• TASK STATEMENT:
Count every line below containing "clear"; state the number only.

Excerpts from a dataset
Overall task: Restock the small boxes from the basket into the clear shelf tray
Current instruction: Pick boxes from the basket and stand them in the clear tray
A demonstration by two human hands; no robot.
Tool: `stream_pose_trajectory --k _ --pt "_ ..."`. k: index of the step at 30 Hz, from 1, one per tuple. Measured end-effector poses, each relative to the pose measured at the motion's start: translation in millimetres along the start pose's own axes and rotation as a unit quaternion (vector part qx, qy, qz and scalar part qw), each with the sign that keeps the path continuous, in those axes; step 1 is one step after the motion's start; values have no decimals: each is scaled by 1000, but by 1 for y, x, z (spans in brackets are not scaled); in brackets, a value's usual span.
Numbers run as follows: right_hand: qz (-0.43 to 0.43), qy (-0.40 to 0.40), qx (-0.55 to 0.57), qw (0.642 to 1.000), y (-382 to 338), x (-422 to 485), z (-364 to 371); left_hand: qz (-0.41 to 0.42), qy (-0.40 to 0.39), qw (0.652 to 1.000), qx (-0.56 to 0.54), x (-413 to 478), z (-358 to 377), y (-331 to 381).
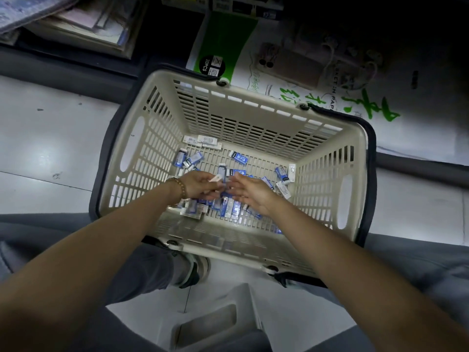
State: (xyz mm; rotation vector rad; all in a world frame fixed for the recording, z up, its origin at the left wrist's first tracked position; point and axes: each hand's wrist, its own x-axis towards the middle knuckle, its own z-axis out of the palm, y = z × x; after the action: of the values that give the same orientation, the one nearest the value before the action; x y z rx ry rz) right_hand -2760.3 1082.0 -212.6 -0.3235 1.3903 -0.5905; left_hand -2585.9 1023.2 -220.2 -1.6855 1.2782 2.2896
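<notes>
Both my hands are down in the cream basket (253, 115) at centre frame, over the scattered blue-and-white small boxes (229, 208) on its floor. My left hand (200, 185) has its grip pinched on one pale box (217, 178). My right hand (251, 193), just beside it, has loose, straightish fingers, grip apart.

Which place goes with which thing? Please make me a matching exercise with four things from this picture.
Things:
1. small boxes
2. bead bracelet
3. green-and-white package
4. shoe

Places:
A. around the wrist of the left hand
B. on the floor beyond the far rim of the basket
C. on the bottom of the basket
D. on the floor at the near rim of the basket

Pairs: 1-C, 2-A, 3-B, 4-D
</notes>
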Motion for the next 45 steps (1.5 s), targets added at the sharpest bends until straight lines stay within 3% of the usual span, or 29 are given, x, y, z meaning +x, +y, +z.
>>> stream_pose_trajectory --k 2,4,8,13,15,18,21,24,26,29,31,33,36,39,43,45 --pt "1 21 -169 985 12 5 -7 -55 13 998 -41 0 -14 -7" --pt "-25 10 -356 934 29 11 -7 -102 34 992 -63 -1 -25 -15" --pt "-110 16 -464 879 52 25 2 -116 93 989 -4 4 -33 -23" --pt "-128 42 -580 803 61 28 -1 -112 73 991 -19 6 -32 -21" --pt "-122 26 -567 814 66 24 -3 -105 69 992 4 5 -31 -20" --pt "-114 13 -450 885 67 15 -7 -101 78 990 63 4 -30 -18" --pt "-119 25 -366 923 51 10 -4 -84 102 990 47 3 -29 -17" --pt "-129 58 -193 971 17 7 4 -30 167 980 103 -1 -32 -12" --pt "-141 77 -69 985 -8 4 9 2 179 978 110 -7 -33 -5" --pt "-143 70 55 986 -30 1 21 22 139 988 -61 -15 -31 9" --pt "-141 65 85 984 -35 0 31 32 100 972 -209 -23 -31 16" --pt "-138 63 99 983 -36 -1 40 39 84 963 -254 -31 -31 19" --pt "-139 53 109 983 -34 -1 54 41 61 968 -238 -43 -30 22" --pt "-146 64 68 985 -29 2 67 47 92 974 -200 -45 -32 18" --pt "-68 46 -119 989 -1 10 66 39 169 970 -171 -44 -47 14" --pt "-13 -20 -300 954 21 15 63 29 170 967 -188 -42 -56 15"
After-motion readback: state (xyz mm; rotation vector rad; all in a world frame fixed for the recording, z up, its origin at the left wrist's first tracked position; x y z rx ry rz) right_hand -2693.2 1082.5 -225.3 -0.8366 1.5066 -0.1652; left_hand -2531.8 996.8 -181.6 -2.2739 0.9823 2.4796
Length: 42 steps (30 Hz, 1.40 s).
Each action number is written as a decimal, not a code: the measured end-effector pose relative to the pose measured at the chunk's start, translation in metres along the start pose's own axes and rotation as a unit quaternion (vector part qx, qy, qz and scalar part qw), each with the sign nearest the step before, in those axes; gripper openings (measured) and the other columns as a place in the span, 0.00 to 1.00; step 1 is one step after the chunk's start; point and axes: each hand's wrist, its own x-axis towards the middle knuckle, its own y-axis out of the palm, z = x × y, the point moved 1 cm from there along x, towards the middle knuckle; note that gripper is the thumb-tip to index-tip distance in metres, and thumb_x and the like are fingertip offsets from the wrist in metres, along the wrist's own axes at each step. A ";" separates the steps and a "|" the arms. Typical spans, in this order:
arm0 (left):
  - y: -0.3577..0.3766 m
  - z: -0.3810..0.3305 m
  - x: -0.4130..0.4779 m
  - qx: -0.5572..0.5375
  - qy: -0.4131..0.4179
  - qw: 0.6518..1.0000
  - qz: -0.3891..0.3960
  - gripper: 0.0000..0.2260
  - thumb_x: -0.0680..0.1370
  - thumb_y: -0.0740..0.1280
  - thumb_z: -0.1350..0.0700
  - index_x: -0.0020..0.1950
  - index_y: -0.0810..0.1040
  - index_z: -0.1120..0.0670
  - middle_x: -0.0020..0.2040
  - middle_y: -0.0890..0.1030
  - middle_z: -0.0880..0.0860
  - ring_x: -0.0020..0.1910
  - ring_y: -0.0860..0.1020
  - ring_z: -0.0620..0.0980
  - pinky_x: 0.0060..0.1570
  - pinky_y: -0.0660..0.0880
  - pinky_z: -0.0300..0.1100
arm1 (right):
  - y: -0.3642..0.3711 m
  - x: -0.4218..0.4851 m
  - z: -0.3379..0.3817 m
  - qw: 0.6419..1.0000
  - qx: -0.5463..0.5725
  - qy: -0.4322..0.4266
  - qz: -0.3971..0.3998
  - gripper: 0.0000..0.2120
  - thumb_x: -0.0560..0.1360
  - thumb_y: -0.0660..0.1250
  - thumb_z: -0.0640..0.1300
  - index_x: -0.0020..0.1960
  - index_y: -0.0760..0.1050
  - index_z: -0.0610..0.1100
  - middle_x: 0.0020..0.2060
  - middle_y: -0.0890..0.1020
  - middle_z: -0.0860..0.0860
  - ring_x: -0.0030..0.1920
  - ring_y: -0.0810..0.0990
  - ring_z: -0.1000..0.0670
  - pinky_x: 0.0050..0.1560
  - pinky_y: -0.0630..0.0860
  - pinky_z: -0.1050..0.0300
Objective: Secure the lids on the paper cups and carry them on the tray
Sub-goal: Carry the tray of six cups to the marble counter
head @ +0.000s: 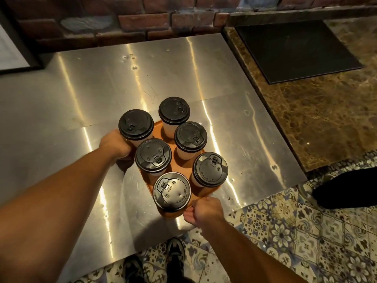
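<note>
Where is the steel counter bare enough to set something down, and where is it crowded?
Bare steel counter lies between the cups and the brick wall, and left of the left hand. Crowded: the tray, six cups packed close.

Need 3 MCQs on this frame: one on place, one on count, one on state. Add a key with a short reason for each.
1. Where does the right hand grip the tray?
A) far edge
B) near edge, beside the nearest cup
C) left edge

2. How many cups stand on the tray?
A) four
B) five
C) six

3. What state are the lids in?
A) all on
B) one missing
C) all off

Key:
1 B, its fingers curl round the near rim right by the nearest cup.
2 C, six black tops can be counted.
3 A, every cup shows a black lid and no open mouth is in view.
</note>
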 end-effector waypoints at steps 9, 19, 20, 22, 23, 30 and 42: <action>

• OUTPUT:
2